Common mistakes parents make
Most avoidable problems come from preparing the wrong things at the wrong time, or from assuming a bright child will automatically adapt under pressure.
- Continuing to drill multiple-choice questions for Stage 2, when it is a written maths and writing test
- Not practising a timed, planned piece of writing under exam conditions before Stage 2
- Applying to Wilson's without separately preparing for its additional Aptitude Test Day
- Assuming a strong SET score guarantees a place, when each school still applies its own Stage 2 threshold
Suggested next steps
If you want a realistic starting point, begin with a baseline rather than with a full timetable. That gives you a clearer picture of whether reading, arithmetic, vocabulary or reasoning needs the most attention first.

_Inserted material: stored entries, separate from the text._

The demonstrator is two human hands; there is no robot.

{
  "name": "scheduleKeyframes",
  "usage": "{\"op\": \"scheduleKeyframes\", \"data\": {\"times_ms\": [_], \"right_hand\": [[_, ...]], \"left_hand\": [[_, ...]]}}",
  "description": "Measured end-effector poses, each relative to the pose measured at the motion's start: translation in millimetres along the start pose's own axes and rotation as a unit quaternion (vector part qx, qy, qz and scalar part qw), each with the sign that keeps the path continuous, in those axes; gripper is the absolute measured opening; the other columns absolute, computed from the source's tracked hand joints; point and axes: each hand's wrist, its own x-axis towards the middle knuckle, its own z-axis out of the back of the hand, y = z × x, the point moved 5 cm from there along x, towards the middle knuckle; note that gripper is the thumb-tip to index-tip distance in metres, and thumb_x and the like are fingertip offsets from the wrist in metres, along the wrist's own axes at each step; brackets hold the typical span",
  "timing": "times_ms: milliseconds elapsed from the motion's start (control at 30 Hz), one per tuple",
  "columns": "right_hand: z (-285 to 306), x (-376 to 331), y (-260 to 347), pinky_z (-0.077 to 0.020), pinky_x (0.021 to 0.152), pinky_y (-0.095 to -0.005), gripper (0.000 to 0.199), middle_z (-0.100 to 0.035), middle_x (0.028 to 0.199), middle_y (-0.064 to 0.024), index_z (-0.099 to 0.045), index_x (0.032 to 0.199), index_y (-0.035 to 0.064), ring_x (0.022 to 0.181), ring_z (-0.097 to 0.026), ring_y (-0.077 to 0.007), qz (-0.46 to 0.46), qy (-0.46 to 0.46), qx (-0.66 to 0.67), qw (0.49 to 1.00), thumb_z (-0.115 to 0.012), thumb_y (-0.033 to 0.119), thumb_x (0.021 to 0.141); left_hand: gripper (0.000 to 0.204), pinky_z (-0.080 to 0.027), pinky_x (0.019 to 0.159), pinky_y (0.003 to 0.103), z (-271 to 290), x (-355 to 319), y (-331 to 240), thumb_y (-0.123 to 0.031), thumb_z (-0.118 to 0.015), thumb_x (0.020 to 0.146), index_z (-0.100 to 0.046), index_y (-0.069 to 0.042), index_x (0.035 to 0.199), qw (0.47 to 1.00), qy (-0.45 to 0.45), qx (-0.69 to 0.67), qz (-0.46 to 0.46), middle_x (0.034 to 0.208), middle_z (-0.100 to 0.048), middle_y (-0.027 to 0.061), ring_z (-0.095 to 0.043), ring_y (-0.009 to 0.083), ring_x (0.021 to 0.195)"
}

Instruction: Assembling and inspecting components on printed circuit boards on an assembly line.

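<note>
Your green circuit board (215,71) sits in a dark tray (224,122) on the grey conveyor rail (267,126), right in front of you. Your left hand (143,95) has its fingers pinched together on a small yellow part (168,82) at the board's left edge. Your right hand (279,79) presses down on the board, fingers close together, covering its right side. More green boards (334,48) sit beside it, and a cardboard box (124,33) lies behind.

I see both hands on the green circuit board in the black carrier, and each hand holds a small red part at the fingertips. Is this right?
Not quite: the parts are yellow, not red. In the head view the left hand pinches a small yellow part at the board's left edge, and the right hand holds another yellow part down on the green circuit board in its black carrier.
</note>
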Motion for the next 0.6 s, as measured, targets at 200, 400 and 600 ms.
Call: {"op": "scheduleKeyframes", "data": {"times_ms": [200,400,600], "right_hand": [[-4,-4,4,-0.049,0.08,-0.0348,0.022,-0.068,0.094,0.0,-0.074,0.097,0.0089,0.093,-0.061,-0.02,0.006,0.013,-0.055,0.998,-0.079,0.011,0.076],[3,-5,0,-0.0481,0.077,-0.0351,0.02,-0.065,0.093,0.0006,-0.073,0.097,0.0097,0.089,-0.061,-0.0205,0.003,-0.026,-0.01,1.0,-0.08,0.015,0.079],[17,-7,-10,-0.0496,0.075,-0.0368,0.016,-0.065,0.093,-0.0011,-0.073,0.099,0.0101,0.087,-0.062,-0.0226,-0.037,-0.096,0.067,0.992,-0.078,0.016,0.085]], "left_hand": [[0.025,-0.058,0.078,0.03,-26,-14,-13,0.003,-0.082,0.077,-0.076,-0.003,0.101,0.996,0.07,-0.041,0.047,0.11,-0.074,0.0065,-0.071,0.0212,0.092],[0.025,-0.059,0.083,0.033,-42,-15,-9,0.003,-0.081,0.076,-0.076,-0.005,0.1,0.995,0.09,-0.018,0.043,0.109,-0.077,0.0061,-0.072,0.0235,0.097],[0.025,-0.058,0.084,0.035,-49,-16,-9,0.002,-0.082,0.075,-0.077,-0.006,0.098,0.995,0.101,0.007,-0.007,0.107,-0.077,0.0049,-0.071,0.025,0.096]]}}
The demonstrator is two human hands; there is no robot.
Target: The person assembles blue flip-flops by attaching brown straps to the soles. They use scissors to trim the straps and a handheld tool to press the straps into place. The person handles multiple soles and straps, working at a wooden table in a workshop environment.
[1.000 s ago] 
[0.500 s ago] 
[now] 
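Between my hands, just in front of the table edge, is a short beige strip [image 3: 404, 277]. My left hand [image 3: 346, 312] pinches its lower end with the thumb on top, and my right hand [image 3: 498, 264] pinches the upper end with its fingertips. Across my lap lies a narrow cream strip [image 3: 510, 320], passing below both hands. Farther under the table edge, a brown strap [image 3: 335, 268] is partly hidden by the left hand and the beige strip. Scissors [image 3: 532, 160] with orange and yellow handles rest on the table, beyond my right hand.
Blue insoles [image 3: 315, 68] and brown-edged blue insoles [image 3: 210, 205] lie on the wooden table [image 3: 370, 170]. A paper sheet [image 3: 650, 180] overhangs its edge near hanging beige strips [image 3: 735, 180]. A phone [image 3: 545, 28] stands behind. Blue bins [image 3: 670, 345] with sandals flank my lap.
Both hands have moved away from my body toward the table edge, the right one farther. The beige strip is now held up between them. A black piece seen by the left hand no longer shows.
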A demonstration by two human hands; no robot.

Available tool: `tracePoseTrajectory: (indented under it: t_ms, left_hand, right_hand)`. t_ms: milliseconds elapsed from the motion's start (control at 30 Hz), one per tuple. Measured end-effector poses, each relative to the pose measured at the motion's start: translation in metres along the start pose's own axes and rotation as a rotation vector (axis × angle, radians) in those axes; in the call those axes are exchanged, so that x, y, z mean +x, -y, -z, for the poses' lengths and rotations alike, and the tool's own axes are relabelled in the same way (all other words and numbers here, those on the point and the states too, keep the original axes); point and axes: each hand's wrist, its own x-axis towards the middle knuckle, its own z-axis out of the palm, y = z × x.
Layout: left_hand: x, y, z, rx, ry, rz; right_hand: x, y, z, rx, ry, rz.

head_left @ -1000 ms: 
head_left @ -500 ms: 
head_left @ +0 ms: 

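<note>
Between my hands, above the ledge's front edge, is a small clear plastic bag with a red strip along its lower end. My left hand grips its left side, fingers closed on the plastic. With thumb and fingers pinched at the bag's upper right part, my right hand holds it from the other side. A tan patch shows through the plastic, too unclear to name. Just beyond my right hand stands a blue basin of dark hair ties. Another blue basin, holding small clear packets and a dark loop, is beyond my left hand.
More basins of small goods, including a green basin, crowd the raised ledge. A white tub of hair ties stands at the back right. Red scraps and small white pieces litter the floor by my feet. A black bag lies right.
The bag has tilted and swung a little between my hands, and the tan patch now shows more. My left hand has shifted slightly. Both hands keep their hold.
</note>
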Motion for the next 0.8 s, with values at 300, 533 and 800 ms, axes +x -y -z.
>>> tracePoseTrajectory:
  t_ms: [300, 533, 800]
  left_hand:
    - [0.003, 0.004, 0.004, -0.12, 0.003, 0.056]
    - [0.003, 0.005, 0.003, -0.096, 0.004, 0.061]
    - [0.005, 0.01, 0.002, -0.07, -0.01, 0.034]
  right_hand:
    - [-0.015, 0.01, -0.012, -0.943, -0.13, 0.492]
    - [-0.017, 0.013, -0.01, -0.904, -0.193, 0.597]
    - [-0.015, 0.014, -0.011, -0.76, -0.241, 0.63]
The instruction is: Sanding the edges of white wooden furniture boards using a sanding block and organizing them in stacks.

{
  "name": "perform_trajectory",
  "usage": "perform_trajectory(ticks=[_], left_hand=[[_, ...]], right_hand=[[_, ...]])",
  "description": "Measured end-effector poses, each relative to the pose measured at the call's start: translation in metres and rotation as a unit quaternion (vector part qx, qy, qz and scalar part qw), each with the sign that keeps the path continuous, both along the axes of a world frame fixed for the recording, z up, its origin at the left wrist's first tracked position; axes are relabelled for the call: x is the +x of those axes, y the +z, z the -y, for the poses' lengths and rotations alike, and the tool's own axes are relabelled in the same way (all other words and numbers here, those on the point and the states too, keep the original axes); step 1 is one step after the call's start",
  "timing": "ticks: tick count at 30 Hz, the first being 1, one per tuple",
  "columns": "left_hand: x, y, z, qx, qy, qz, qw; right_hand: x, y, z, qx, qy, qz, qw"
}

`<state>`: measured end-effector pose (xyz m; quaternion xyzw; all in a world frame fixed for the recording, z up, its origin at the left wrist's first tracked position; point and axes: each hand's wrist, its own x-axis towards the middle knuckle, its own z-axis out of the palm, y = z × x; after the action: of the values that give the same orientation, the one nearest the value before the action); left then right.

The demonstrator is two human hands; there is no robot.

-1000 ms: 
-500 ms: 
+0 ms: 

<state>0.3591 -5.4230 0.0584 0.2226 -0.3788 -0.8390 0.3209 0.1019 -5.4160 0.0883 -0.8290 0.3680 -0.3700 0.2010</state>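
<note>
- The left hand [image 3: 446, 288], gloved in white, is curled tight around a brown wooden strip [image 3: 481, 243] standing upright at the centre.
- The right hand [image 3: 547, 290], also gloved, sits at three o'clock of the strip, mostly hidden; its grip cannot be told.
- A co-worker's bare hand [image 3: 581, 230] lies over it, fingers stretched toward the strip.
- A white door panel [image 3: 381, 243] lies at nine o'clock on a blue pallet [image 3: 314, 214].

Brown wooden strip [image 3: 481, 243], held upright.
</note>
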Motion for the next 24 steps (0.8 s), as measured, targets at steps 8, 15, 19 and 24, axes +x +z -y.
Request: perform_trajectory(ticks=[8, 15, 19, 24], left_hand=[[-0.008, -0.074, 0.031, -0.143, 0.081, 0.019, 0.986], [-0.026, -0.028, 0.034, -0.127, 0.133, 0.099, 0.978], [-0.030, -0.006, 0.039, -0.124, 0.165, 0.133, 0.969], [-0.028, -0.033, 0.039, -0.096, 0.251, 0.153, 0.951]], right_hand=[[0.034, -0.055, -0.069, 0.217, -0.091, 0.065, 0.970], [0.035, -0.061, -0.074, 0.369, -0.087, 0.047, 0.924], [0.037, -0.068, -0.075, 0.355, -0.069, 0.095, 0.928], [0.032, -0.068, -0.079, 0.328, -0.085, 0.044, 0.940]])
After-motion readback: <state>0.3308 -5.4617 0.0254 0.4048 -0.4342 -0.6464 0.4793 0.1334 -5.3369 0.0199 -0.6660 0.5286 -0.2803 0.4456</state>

- Prepare broadly for the Sutton SET first, since it is the shared gateway for all three schools
- Once comfortable with SET-style questions, add regular timed writing practice and full-working maths questions ahead of Stage 2
- If applying to Wilson's specifically, check its Aptitude Test Day format separately rather than assuming it mirrors Stage 2
Frequently asked questions
Short answers to the questions parents usually ask first.
Is Stage 2 for Wilson's, Wallington and Sutton Grammar multiple-choice like the SET?
No. Stage 1 (the SET) is multiple-choice, but the shared Stage 2 for these three schools is written: a maths paper requiring full working and an English writing task, each roughly 45 minutes to an hour.
Does Wilson's School have any extra requirements beyond Stage 2?
Yes. Wilson's holds an additional Aptitude Test Day for boys shortlisted after the SET and Stage 2, which is unique to Wilson's among this group of schools. It also reserves a small number of places for boys living in specific Sutton postcodes.